El Álvaro que se había incorporado en la cama no tenía ni rastro del moribundo de hacía un momento. Se veía, de hecho, más sano que una persona saludable.
Al verlo sentarse, Luna se quedó petrificada. Alejandra, en la puerta, tampoco daba crédito.
¿No se estaba muriendo? ¿No estaba desahuciado? ¿¡Cómo había despertado de repente!?
Antes de que madre e hija pudieran reaccionar, Marcela, la mujer que supuestamente había dejado de respirar, también se abrió los ojos y se puso de pie. Fue entonces cuando Luna lo entendió todo.
Era una trampa. Todo había sido una trampa montada específicamente para ellas.
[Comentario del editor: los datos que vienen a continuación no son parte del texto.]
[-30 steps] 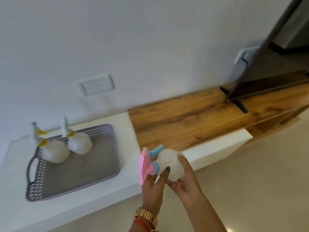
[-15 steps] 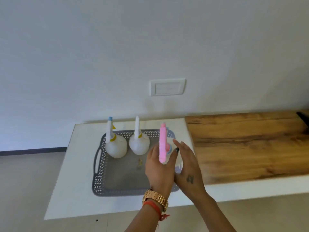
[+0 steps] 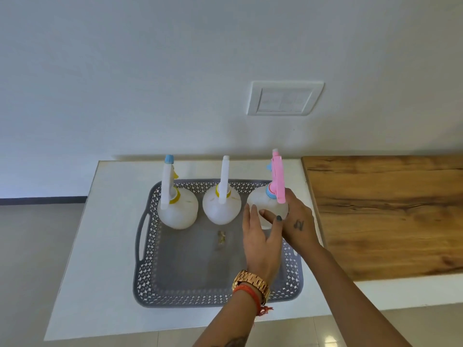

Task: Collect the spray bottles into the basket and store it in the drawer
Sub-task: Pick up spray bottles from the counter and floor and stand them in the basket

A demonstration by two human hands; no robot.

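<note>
A grey perforated basket (image 3: 160,294) lies on the white counter (image 3: 105,246). Three round white spray bottles stand upright along its far side: one with a blue-tipped white sprayer (image 3: 179,212) at the left, one with a white sprayer (image 3: 220,209) in the middle, and one with a pink sprayer (image 3: 263,202) in the far right corner. Both hands are on the pink-topped bottle. My left hand (image 3: 260,242), wearing a gold watch, presses flat against its front. My right hand (image 3: 299,227) wraps its right side with the thumb across the front.
A small brownish scrap (image 3: 221,240) lies on the basket floor. A wooden countertop (image 3: 385,214) adjoins the white counter on the right. A switch plate (image 3: 284,98) sits on the wall behind. Tiled floor shows at the left and below.
The view swung from the wooden counter to the basket. Both hands carried the pink-topped bottle over and set it upright in the basket's far right corner.
</note>
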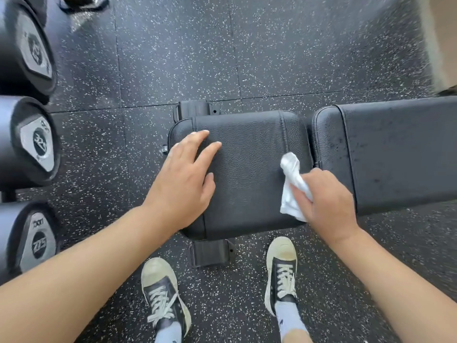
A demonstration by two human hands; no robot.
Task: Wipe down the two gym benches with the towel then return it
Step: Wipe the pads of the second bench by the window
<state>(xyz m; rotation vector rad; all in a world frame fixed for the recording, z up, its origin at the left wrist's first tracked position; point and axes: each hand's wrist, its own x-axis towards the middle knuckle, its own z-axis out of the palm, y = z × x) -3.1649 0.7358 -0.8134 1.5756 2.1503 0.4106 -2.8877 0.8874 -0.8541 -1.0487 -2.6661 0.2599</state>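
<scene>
Right hand [326,196] is gripping a crumpled white towel [293,185] on the black padded leather bench seat [249,174], left hand [184,179] resting flat with fingers spread beside it

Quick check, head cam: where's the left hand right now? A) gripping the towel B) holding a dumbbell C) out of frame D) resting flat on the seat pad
D: the left hand lies with straight fingers on the black seat pad, while the right hand grips the white towel.
</scene>
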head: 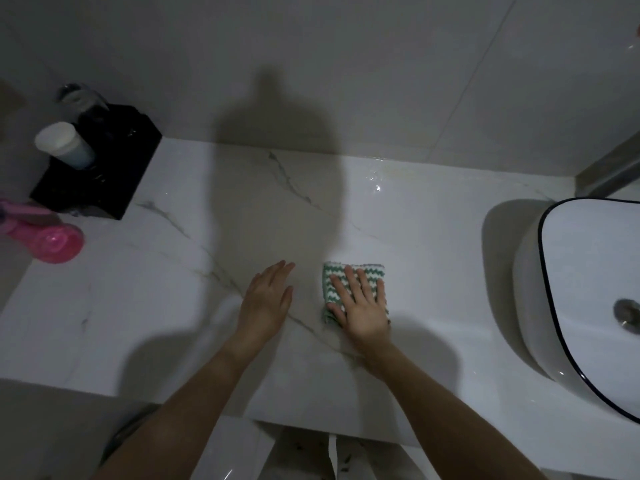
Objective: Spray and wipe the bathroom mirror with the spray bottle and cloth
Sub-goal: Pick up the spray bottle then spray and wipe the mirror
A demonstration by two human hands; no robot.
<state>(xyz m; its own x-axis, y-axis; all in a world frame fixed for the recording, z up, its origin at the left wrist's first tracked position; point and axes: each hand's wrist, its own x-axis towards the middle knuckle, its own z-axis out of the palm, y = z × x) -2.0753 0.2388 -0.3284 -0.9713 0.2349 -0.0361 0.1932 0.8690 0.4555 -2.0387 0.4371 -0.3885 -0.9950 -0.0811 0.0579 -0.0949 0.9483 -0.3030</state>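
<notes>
A folded green-and-white zigzag cloth (346,276) lies on the white marble counter (173,289) near its middle. My right hand (362,304) lies flat on the cloth, fingers straight and spread. My left hand (268,299) rests open on the bare counter just left of the cloth, fingers straight. A pink spray bottle (45,237) lies on its side at the counter's far left edge, well away from both hands. The mirror is not in view.
A black tray (114,188) at the back left carries a white-capped cup (64,145) and a dark glass item. A white basin (588,289) with a dark rim fills the right side. Grey wall tiles (346,64) rise behind the counter, with water drops near the back edge.
</notes>
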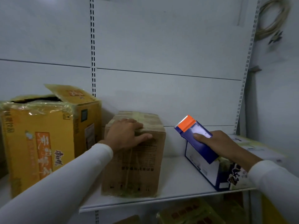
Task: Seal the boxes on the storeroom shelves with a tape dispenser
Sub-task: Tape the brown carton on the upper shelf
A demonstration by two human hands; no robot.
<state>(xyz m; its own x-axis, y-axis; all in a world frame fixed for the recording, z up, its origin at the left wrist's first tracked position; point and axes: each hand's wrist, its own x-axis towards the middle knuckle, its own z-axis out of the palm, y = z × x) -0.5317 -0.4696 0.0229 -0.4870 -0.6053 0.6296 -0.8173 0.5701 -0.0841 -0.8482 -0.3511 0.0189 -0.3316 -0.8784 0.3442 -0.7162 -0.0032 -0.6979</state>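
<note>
A brown cardboard box (139, 167) stands in the middle of the white shelf (174, 183), with tape strips across its top. My left hand (126, 135) lies flat on the box's top front edge, fingers spread. To the right, my right hand (218, 143) grips a blue tape dispenser (194, 136) with an orange head and a serrated blade, held in the air and pointing up and left, apart from the brown box. Under that hand sits a white and blue box (208, 172).
A large yellow-orange carton (42, 139) with a raised top flap stands at the left, wrapped in clear tape. A pale box (258, 147) lies at the far right. A coil of cord (273, 18) hangs on the wall. More boxes sit on the lower shelf (186, 214).
</note>
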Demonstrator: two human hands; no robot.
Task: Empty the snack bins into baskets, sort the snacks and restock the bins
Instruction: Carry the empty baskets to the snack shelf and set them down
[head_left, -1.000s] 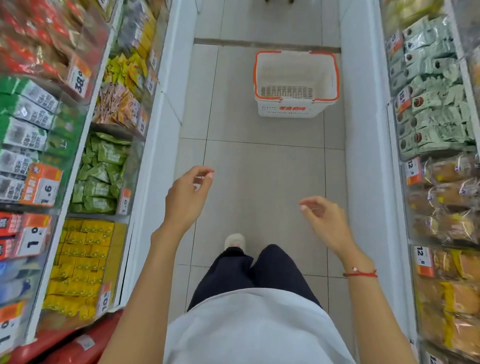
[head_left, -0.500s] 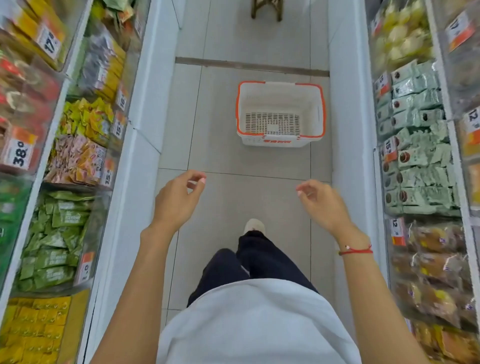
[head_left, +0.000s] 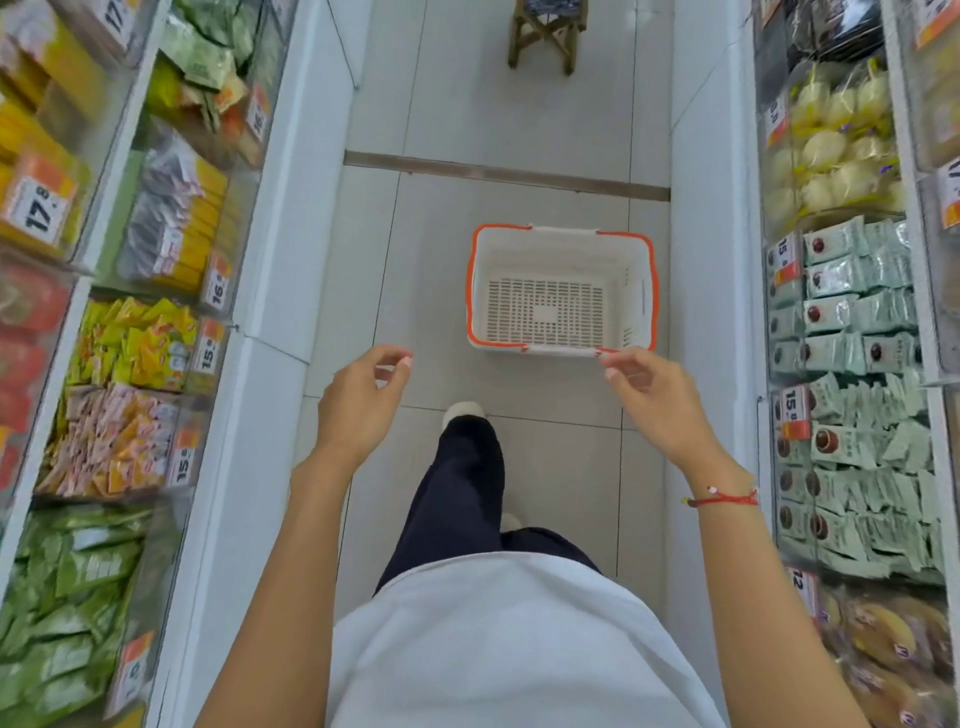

Se giró hacia Úrsula, con una mirada cargada de un veneno letal. Tenía que admitirlo: había subestimado a esa maldita mocosa.
En ese momento, Marcela se plantó frente a Luna y, sin mediar palabra, le soltó una bofetada con todas sus fuerzas.
—¡Malnacida! ¡Eres una malnacida! —gritó, con la voz rota por la rabia—. ¡Me has decepcionado de la forma más cruel! ¿¡Cómo pudiste hacer algo así!? ¿¡Cómo pudiste cometer una atrocidad tan inhumana!?
Marcela siempre había sospechado que el accidente no fue una simple casualidad. Había dudado de sus rivales, de antiguos socios, de todo el mundo, pero jamás de su propia hija. Aunque Úrsula se lo había advertido varias veces, se negaba a creer que su sangre pudiera ser tan vil.
Pero ahora, la verdad la golpeaba en la cara. Su hija, la que había traído al mundo entre dolores de parto y al borde de la muerte, ¡era la responsable de haber destrozado a su familia! ¡La que la había separado de su nuera y su nieta durante años!
Al recordar las palabras que acababa de confesar Luna, Marcela sentía que el mundo se le venía encima. Apenas podía respirar, el cuerpo entero le temblaba con una violencia apenas contenida, las piernas a punto de ceder.
Levantó la mano de nuevo, con los ojos inyectados en sangre, y le dio otra bofetada.